**Work order**
Make a tally of the lines in the records that include the string "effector", and give only that number.
====== Exercise inputs ======
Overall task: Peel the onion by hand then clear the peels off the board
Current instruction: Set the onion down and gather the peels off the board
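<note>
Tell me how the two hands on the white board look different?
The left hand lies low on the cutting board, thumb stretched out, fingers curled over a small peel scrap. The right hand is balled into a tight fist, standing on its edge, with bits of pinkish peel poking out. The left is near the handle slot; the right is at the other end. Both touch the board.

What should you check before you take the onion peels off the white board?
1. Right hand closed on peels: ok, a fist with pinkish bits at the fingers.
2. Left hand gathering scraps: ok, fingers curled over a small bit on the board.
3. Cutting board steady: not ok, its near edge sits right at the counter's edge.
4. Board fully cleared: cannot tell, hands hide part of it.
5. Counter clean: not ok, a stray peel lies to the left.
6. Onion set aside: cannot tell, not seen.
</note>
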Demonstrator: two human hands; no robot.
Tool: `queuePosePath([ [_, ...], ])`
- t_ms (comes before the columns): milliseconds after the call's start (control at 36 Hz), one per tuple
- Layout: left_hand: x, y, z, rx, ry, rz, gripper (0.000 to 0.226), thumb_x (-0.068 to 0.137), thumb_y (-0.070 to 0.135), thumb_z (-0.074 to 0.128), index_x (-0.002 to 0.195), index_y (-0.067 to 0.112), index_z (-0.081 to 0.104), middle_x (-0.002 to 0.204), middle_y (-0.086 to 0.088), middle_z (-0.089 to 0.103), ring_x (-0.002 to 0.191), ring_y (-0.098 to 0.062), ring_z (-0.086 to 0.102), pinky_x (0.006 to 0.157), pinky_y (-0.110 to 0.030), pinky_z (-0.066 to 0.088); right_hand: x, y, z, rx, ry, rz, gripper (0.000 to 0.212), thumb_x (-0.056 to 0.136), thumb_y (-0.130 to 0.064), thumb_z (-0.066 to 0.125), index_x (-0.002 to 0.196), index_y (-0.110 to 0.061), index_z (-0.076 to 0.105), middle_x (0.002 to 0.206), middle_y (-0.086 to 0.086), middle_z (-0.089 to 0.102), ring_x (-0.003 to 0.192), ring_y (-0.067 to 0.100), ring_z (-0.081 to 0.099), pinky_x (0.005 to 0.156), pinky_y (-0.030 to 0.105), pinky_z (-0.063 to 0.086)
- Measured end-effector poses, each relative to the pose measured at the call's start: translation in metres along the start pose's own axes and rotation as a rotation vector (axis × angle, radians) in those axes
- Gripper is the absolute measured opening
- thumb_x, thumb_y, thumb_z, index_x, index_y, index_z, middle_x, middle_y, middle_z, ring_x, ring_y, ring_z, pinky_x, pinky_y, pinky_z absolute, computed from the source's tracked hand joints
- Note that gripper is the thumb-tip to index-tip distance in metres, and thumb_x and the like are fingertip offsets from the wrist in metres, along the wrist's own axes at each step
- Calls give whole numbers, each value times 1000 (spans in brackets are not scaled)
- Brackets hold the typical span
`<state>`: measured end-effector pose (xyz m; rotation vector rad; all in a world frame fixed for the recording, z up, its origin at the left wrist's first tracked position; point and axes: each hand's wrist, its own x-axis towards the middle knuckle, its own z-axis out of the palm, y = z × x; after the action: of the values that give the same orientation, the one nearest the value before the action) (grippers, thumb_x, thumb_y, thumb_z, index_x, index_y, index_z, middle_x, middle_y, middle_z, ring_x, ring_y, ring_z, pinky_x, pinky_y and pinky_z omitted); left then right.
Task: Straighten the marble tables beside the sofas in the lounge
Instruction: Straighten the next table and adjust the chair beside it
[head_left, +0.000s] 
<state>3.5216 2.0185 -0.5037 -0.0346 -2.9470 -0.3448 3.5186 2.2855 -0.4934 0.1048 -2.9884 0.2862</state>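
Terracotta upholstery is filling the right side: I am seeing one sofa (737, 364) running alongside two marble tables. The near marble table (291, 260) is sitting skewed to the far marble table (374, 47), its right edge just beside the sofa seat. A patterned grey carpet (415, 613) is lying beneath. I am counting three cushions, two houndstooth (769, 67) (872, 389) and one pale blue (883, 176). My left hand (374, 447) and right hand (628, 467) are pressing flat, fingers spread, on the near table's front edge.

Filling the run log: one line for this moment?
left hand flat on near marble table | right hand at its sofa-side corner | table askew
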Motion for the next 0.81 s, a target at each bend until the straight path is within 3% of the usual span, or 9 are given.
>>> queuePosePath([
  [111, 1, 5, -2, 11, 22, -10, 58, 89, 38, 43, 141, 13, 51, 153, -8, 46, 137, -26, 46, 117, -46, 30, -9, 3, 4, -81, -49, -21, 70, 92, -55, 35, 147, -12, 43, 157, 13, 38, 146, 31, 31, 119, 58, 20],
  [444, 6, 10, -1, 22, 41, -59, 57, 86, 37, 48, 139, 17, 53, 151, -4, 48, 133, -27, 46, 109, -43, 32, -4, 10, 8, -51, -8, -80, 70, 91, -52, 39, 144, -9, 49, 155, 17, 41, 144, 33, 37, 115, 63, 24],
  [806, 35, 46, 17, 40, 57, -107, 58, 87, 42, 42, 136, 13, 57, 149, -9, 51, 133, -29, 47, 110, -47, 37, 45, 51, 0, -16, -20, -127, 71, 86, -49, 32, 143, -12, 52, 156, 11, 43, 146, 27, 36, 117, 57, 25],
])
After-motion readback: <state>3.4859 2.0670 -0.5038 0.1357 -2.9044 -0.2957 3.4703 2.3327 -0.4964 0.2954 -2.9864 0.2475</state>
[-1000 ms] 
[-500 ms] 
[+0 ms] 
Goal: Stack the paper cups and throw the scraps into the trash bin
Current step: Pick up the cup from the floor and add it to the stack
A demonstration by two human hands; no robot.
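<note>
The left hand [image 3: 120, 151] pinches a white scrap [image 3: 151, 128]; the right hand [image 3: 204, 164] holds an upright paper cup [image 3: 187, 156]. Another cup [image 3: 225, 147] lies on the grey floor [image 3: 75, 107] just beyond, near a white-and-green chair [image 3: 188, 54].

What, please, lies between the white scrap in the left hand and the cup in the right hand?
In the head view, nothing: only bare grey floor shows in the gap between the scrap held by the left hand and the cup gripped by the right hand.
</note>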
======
**Task response**
2